- WHAT THE TASK REQUIRES: When you copy the data, keep every line exactly as written and skip the pictures.

• • •

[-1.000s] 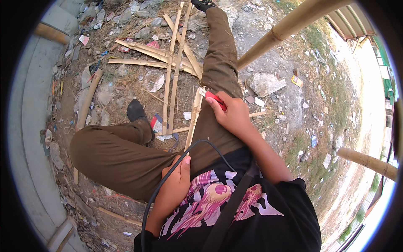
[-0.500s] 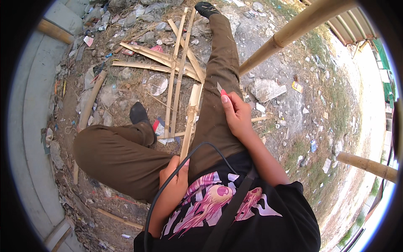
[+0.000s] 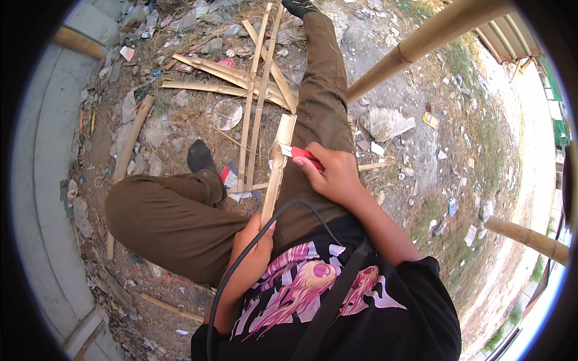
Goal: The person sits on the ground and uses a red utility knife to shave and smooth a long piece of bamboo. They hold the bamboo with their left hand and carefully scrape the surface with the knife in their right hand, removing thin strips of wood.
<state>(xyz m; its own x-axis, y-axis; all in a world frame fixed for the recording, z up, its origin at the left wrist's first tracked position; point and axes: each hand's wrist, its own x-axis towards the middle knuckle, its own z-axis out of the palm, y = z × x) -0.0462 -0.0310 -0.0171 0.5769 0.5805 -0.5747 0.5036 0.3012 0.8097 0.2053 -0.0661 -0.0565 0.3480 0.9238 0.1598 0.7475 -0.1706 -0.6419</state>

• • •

- ANSWER SECTION:
[-1.000s] 
[-0.500s] 
[+0.000s] 
Goal: The person sits on the ground and uses a red utility knife to shave and smooth a long piece of bamboo. They hold the bamboo with their left hand and carefully scrape the surface with the knife in their right hand, removing thin strips of wood.
<state>(xyz m; its own x-axis, y-axis; all in a world frame fixed for the recording, z up, its origin at the left wrist's first tracked position; point and axes: each hand's wrist, its own x-axis towards the middle knuckle, its own z-axis out of the palm, y = z × x) -0.0462 -0.0310 -0.0171 0.5769 0.5805 -0.5747 0.5036 0.3012 0.8097 0.2053 -0.0661 -0.0565 0.3480 0.9238 0.1598 0.7475 -0.1706 -0.6419</state>

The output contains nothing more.